Monthly Archives: March 2022

Festivus in March Redux

The 'Festivus Miracle' Lives On - The New York Times

It has been three years since I last proposed Festivus in March. This time, maybe it will catch on. The past couple of weeks, I found myself yearning for an early Festivus, knowing I could not wait until year’s end to practice the Festivus tradition of “airing of grievances.” So please forgive my channeling my inner Frank Constanza, but “I’ve got a lot of problems with you people. And now you’re gonna hear about it.”

Grievance #1: The Washington Post

On March 19, a headline on the front page of the Washington Post read as follows, “Mixed signals from Ukraine’s president and his aides leave West confused about his end game.” Let me share the comment I posted to this story.
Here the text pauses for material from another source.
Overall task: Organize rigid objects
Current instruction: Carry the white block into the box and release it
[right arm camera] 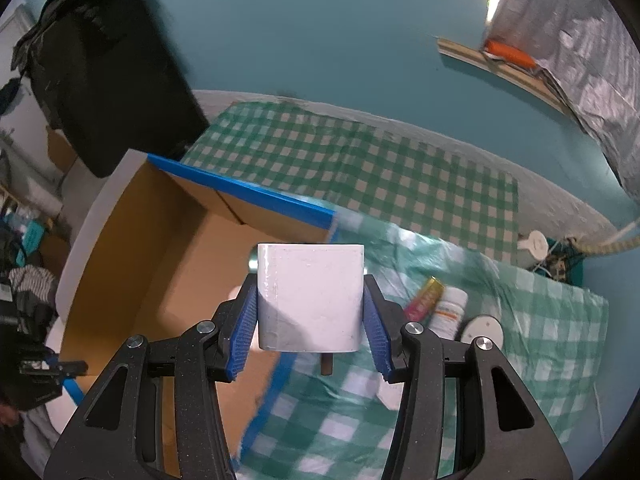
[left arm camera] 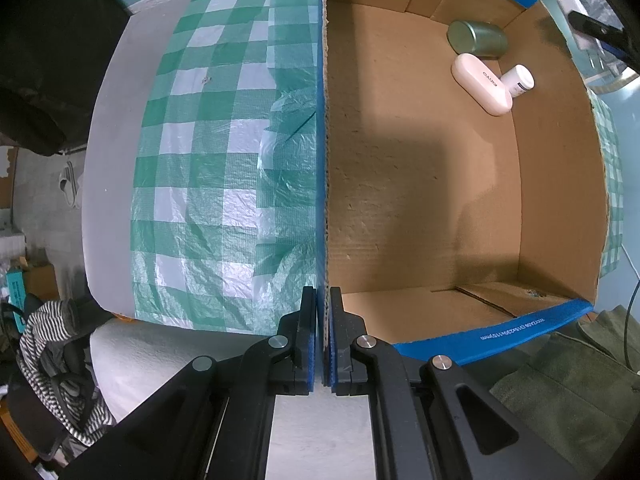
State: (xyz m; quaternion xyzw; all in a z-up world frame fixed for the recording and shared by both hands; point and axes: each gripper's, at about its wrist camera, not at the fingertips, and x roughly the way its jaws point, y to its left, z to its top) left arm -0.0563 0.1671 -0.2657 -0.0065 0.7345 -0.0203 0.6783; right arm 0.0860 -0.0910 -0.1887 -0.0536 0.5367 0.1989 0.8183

WTF. Did the writers pay no attention to what happened last Wednesday? Zelensky asks for a no-fly zone, but adds, “If I can’t have that, I need…” And hours later he gets most of “that” from the U.S. and NATO. That didn’t happen by accident. Do you really believe Zelensky is not talking with Biden and European leaders about his “end game?” The person he doesn’t want to share it with is Putin. Just like folks stopped talking about what arms were and were not arriving in Ukraine. Neither the war nor peace should be prosecuted in the media. Sorry if your little feelings are hurt because Zelensky is not willing to lay his cards on the table for you and Putin to see before the hand is over.

Grievance #2: It Takes a Special Kind of A-Hole

Friday night, Wild Amelia, a local non-profit that promotes protection of the local environment through education held a fundraiser comprised of a sunset boat tour hosted by Amelia River Cruises. Among the attendees with one older, white gentleman (I use the term loosely) with a beer belly covered by a politically incorrect tee shirt who felt it necessary to proudly don his “Let’s Go Brandon” gimme cap. I know, I could have simply said he was wearing the cap and you would have guessed he was no spring chicken, white, had a beer belly and a questionable sense of fashion. And to make sure everyone on the boat saw him, he would occassionally walk up and down the aisles with his belly puffed out.
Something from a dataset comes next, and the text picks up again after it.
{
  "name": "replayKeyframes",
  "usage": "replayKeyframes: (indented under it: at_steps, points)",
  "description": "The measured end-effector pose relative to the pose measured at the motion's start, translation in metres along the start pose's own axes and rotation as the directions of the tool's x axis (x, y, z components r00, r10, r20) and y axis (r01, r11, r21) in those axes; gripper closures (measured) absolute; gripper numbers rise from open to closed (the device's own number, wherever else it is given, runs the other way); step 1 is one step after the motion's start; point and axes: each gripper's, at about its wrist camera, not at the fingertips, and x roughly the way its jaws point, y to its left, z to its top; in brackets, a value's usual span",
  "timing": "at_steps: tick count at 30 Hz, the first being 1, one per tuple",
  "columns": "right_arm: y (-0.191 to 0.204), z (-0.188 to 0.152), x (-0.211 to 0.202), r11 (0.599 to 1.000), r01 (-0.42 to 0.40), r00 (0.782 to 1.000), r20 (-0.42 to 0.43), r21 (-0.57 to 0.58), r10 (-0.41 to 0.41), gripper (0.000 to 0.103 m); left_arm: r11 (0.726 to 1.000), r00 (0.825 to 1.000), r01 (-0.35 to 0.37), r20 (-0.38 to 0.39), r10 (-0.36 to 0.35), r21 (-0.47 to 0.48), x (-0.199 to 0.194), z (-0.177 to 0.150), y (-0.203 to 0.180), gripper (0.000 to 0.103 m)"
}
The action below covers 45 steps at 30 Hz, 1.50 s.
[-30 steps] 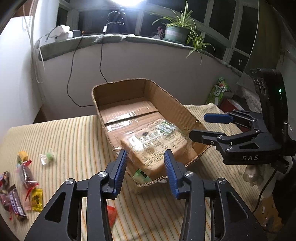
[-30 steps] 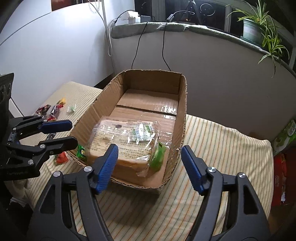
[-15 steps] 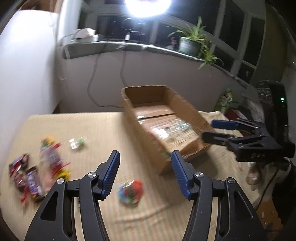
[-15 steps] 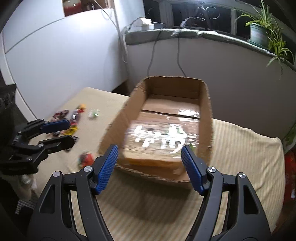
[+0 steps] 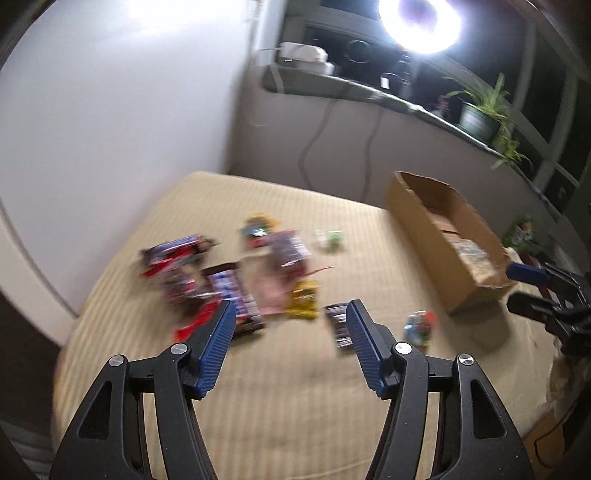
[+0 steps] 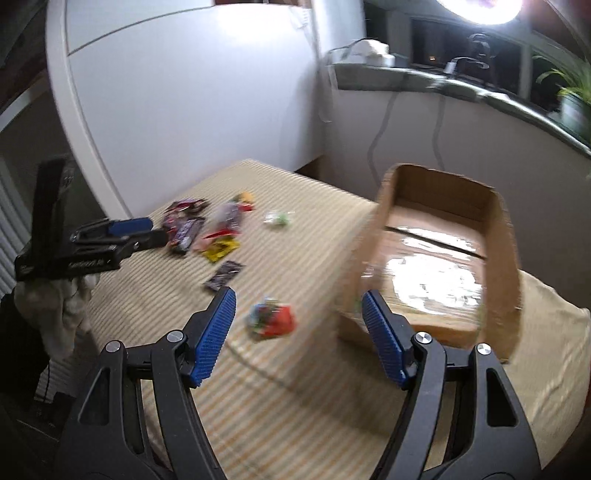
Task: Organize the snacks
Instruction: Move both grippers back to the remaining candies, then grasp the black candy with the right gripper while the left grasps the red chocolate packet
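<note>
A loose scatter of small wrapped snacks (image 5: 236, 273) lies blurred on the cream striped tablecloth (image 5: 295, 413); dark chocolate bars and red wrappers crowd its left part, with a yellow sachet (image 5: 303, 303) and a dark flat packet (image 5: 339, 325) nearer the middle; a round red, green and blue wrapped sweet (image 6: 272, 320) sits apart from the rest, near the open brown cardboard box (image 6: 502, 243); inside that box lies a clear-wrapped loaf-like pack (image 6: 432, 284), glare hiding its details; the left gripper (image 5: 290, 345) hangs above the cloth just short of the scatter, its blue-padded fingers spread wide and holding nothing; the right gripper (image 6: 297, 326) hovers with its jaws equally wide and empty, the round sweet showing between them and the box's near corner behind its right finger; a potted green plant (image 5: 480, 114) stands on the grey window ledge (image 5: 332, 86) behind, under a bright round lamp (image 5: 421, 22); two cables hang down the wall below.
</note>
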Motion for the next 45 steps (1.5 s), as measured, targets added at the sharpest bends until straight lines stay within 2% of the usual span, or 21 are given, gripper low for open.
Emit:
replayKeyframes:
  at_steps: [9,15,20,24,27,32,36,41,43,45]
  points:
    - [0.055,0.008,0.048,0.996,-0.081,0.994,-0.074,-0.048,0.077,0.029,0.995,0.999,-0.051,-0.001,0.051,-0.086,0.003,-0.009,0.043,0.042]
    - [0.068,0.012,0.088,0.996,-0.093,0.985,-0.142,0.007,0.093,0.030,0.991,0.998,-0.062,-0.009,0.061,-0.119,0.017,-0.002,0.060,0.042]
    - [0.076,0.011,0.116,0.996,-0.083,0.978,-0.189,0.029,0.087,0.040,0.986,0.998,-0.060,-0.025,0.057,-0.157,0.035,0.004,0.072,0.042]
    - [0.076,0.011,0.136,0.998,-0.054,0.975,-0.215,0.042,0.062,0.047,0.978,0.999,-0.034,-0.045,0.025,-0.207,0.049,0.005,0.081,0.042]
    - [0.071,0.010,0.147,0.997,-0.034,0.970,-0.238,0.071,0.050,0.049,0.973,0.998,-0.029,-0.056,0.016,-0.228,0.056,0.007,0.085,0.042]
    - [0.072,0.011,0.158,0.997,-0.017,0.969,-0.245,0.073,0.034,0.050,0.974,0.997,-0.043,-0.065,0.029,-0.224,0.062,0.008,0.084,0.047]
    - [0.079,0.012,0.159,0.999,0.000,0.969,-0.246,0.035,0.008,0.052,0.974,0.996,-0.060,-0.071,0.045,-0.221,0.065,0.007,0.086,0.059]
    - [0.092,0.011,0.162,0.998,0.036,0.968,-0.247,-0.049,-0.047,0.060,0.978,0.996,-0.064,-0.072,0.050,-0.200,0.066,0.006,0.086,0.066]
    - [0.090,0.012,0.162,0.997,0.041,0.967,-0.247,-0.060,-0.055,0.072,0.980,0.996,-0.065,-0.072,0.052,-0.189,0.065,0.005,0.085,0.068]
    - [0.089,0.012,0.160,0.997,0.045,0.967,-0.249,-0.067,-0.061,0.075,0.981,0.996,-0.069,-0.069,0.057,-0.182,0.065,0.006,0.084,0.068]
The next day I received a call from one of the board members who asked me what I thought of the incident, especially since some members of the Sierra Club who came to support Wild Amelia had complained to the boat captain this “gentleman” had ruined their evening. She wondered what they could have done about it since the “gentleman” has the right to say whatever he wants. (See Grievance #4 for more on the First Amendment.)

I told her this was not about free speech. He knew he was not going to convert anyone to his cult. His goal was to be the center of attention. And sadly, some attendees let him do that while most of us simply ignored him.

Not every person who voted for the former guy in 2016 was a “despicable.” Not true of those who still relish being part of his cult. So if the “cap fits, wear it.”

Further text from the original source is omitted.